MALCOLM MAC WATT - SETTLER

Artiest info
Website
facebook
label: Need To Know Music

Dankzij de Brexit en de daaraan verbonden grillen van de postdiensten, die vinden dat ze, nu het Verenigd Koninkrijk niet langer deel is van de EU, zomaar 20 tot 25 £ aan invoerrechten mogen vragen voor een CD, waar je als recensent niet eens om gevraagd hebt, kon het gebeuren dat deze plaat, die ons sinds begin september 2021 aangekondigd was en die op 26 november effectief uitkwam, er tot begin februari 2022 over deed om onze brievenbus te bereiken. We gaan er werkelijk met reuzenschreden op vooruit in dit deel van de wereld, maar dit terzijde.

Malcolm MacWatt, dus: een jonge Schotse songwriter, die in de voorbije drie jaar twee ep’s en n drie full cd’s uitbracht, die overal goed onthaald werden en die nu een vierde volwaardige plaat uitheeft, waarop hij het typisch Schotse “story-telling” koppelt aan muziek die, qua melodieën en arrangementen heel veel aan de akoestische muziek van de Amerikaanse Appalachen ontleent. Erg verwonderlijk is dat op zich niet: als je opgevoed bent met een dieet van Schotse folk, als je je jeugd doorbrengt in de Highlands, als je, zoals iedereen uit je omgeving, gaat werken op een van de talloze olieboorplatformen in de Noordzee, dan leer je als vanzelf respect en ontzag hebben voor de kracht van de natuur en word je als vanzelf een beetje nederig bij de confrontatie met de immense krachten van wind en zee.

Als je daarnaast een Schot bent met wortels in meerdere delen van de wereld en als je voorouders, net zoals het Schotse volk in ’t algemeen, uitgezwermd zijn over de have wereld, dan leer je als vanzelf over de muurtjes uit je dichte omgeving kennen en kom je, jong muzikant zijnde, als vanzelf in de Appalachen uit.

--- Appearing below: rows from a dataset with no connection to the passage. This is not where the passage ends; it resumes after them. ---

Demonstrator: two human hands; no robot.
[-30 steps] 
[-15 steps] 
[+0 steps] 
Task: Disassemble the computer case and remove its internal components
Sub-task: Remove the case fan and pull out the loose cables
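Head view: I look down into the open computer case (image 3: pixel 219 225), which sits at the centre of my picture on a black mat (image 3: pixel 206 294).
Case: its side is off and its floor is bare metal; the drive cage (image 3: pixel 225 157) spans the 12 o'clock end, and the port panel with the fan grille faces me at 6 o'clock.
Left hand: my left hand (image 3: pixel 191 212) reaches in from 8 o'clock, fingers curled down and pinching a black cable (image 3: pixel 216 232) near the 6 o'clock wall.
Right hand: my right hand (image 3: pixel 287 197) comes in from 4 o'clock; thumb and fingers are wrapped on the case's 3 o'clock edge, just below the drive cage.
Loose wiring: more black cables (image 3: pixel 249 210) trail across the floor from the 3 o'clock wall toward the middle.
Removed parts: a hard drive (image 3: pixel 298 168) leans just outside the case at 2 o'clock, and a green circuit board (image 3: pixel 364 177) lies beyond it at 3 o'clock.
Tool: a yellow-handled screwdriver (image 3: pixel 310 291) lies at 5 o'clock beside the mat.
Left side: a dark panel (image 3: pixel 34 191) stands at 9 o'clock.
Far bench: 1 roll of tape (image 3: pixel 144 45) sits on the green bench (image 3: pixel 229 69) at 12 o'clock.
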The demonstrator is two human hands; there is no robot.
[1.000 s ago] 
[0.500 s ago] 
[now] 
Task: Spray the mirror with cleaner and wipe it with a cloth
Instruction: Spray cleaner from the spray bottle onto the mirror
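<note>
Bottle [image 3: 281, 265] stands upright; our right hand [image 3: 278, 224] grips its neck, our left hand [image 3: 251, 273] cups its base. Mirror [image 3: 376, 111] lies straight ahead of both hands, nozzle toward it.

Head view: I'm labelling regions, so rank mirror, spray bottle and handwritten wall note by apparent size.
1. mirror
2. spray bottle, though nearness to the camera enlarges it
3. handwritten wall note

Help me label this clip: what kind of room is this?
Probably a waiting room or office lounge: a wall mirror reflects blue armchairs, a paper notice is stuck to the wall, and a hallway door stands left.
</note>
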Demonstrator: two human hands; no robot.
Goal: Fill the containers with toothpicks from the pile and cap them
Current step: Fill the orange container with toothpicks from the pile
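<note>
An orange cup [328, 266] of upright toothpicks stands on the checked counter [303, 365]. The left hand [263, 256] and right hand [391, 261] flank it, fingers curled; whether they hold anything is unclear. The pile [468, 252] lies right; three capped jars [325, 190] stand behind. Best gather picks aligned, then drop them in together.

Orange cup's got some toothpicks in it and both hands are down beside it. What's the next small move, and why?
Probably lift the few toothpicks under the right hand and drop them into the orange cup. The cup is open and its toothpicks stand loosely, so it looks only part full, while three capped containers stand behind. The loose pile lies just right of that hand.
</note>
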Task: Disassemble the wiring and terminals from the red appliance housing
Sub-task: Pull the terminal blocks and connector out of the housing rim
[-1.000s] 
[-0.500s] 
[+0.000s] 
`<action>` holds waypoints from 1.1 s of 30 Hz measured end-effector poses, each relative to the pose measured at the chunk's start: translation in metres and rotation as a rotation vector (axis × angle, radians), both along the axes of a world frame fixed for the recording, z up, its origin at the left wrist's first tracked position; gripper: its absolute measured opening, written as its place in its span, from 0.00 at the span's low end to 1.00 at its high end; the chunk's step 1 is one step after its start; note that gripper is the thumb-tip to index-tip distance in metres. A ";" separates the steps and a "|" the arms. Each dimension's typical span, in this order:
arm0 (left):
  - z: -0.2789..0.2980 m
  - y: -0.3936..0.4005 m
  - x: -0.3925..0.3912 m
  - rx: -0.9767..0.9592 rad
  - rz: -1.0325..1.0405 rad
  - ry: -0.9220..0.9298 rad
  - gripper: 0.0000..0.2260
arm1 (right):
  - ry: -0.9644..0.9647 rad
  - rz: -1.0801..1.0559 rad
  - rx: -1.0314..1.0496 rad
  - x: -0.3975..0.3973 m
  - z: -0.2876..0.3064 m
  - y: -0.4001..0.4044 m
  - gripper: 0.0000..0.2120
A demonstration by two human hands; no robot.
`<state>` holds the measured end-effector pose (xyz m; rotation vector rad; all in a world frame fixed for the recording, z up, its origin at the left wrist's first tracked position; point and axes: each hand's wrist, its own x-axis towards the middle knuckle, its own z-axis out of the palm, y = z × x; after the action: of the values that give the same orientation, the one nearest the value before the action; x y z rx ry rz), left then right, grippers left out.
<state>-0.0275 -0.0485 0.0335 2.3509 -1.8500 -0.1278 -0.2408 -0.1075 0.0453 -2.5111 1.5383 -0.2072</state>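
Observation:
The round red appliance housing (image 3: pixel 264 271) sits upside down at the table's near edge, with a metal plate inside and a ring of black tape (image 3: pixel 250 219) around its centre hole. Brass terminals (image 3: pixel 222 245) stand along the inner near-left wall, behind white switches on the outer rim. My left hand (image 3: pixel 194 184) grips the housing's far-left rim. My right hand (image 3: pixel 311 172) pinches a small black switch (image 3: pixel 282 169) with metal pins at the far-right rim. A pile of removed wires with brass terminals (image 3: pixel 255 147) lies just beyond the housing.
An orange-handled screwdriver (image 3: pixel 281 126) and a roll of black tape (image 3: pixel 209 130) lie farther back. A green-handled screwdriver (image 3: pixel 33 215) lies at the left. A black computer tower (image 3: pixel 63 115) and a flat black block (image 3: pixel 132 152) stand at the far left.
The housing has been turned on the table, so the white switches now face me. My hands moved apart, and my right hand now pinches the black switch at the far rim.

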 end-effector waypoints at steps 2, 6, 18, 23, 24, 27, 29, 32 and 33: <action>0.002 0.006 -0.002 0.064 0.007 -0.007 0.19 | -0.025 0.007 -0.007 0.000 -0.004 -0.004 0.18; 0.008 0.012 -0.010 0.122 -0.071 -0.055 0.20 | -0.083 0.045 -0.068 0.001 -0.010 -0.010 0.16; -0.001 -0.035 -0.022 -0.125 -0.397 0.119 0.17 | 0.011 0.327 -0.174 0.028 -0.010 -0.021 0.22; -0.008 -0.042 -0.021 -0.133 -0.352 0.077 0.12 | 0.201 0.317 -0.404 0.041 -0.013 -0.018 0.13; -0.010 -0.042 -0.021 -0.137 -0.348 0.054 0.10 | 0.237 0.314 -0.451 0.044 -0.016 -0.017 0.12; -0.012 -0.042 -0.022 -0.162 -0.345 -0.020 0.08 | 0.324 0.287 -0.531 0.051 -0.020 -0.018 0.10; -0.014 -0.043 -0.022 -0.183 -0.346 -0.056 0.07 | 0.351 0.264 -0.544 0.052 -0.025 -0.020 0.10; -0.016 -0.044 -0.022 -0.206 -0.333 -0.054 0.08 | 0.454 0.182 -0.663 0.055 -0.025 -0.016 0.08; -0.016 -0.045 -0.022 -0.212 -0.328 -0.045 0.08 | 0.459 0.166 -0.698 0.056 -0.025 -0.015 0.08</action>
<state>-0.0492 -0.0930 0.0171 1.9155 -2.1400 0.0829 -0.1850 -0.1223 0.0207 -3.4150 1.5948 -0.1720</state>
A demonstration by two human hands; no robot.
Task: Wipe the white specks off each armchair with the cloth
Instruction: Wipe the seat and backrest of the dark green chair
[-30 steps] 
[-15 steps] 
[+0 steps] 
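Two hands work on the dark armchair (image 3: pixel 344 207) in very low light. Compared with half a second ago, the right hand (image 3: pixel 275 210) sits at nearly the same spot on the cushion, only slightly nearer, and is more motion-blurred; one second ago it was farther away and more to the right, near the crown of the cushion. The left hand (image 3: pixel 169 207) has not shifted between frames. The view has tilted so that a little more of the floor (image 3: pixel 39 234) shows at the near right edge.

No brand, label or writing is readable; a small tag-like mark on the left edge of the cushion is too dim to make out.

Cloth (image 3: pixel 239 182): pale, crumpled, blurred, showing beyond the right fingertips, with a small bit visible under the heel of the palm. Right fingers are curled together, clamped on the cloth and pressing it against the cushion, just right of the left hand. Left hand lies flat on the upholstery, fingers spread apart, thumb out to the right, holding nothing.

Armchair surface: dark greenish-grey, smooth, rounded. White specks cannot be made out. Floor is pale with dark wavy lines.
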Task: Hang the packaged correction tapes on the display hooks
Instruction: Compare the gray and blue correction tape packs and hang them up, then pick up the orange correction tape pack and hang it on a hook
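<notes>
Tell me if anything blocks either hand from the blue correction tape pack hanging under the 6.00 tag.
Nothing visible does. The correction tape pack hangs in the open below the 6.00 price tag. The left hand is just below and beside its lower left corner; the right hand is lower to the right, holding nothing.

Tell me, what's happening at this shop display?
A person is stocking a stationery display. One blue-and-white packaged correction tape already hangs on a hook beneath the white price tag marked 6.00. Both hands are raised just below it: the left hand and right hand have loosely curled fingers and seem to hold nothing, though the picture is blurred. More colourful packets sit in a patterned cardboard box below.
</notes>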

De nieuwe plaat bevat elf zelfgeschreven composities van Malcolm , die, op de basgitaar van Phil Dearing en een gitaarpartij op één song na (“John Rae’s Welcome Home”), van Kris Drever, alles zelf inspeelde en zong.
Nu is het merkwaardige en dat de man, hoewel hij zelf over een heel knappe zangstem beschikt -een Schot, nietwaar?- uitgerekend voor de vocale kant van de zaak de hulp inriep -en kreeg- van een paar topzangeressen, die voor heerlijke verfraaiingen zorgen.

Zo is er Jaimee Harris, uit Austin, Texas -en partner van Mary Gauthier- die opener “Avalanche and Landslide” helemaal de Grote Plas over trekt. Uit Nashville is er de heerlijke Laura Cantrell, songwriter en radiomaakster, die ons aller eeuwige dank verdient voor het schrijven van de klassieker “Not The Trembling Kind” van dik twintig jaar geleden. Zij tilt “The Curse of Molly McPhee” naar eenzame hoogten en tekent de nog altijd zwaar onderschatte Gretchen Peters voor dezelfde taak in “My Bonny Boys Have Gone”. Dit zijn stuk voor stuk schoolvoorbeelden van hoe je door en door Schotse verhalen een Americana-feel meegeeft.

Eliza Carthy, de dochter van Martin en vooral rasartieste van gigantische klasse maakt de omgekeerde beweging: waar Malcolm de song “The Miller’s Daughter” in New England situeerde, zorgt zij, met haar oer-Engelse aanpak, een onvergetelijk moment, zoals er heel veel te horen zijn op deze knappe plaat, die nochtans ook ruimte biedt voor minder fraaie verhalen als “Banjo Lullaby” over een drankverslaafde vader, die zijn gezin terroriseert en steevast een slaapliedje speelt op zijn banjo.

Samengevat is dit dus een bijzonder mooie, evenwichtige plaat van een kerel die de knapste melodieën weet te verzinnen bij fraai verwoorde verhalen. Dat de vermelde gastmuzikanten toestemden in medewerking aan deze plaat, zou genoeg moeten zeggen en hier ten huize wordt heel erg gehoopt op een tournee(tje) van Malcolm die, daar ben ik zeker van, voor een avondje intens luisterplezier kan zorgen.